Repeat the listing below line by line, exactly, leaving its pictures behind.

▶ DATA SHOWN
--- START ---

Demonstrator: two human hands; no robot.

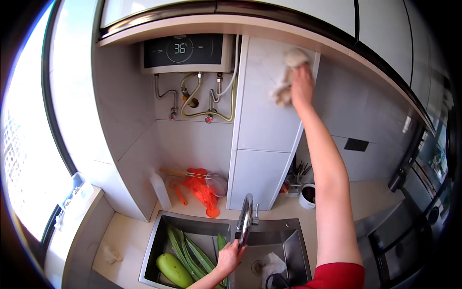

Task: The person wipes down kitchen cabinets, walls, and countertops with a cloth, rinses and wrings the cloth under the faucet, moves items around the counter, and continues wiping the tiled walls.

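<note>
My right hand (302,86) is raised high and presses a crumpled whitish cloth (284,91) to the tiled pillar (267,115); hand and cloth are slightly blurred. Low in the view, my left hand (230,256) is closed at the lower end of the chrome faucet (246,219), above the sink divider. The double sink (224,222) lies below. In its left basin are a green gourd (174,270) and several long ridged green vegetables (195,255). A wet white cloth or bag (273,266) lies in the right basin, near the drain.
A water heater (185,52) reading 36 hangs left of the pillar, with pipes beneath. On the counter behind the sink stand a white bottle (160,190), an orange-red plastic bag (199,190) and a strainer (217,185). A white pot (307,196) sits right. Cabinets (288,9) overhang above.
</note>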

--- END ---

▶ OUTPUT OF THE TASK
Demonstrator: two human hands; no robot.


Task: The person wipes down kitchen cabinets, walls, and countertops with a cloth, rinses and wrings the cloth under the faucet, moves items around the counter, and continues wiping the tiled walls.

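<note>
My right hand (302,86) is raised high and presses a crumpled whitish cloth (284,91) to the tiled pillar (267,115); hand and cloth are slightly blurred. Low in the view, my left hand (230,256) is closed at the lower end of the chrome faucet (246,219), above the sink divider. The double sink (224,222) lies below. In its left basin are a green gourd (174,270) and several long ridged green vegetables (195,255). A wet white cloth or bag (273,266) lies in the right basin, near the drain.
A water heater (185,52) reading 36 hangs left of the pillar, with pipes beneath. On the counter behind the sink stand a white bottle (160,190), an orange-red plastic bag (199,190) and a strainer (217,185). A white pot (307,196) sits right. Cabinets (288,9) overhang above.
</note>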

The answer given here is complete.